• [PROBLEM TO WORK ON] Look through the data below and extract, unchanged, the lines from the one that contains "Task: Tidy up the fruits" to the one that contains "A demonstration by", both included.

• [MATERIAL PROVIDED]
-------------------------

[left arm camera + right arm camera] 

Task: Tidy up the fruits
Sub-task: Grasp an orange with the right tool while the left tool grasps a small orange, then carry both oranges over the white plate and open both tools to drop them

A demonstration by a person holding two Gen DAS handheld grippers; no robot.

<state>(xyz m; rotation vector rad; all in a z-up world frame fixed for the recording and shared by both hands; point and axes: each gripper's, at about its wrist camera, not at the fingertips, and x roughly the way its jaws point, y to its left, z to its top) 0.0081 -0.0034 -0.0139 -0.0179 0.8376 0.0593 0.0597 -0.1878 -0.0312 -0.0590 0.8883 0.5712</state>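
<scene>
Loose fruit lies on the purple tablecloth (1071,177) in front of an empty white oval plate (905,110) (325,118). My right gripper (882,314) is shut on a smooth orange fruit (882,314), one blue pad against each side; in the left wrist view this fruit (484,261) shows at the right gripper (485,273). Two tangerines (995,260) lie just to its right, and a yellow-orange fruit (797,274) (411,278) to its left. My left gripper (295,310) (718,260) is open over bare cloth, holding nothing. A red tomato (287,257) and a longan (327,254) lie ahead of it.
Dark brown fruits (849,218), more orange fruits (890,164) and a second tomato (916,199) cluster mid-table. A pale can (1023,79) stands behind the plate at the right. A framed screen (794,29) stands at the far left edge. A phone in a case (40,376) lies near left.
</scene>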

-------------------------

• [RESPONSE TO THE TASK]
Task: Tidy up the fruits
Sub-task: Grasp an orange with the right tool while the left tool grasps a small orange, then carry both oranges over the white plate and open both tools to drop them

A demonstration by a person holding two Gen DAS handheld grippers; no robot.

This finishes the output.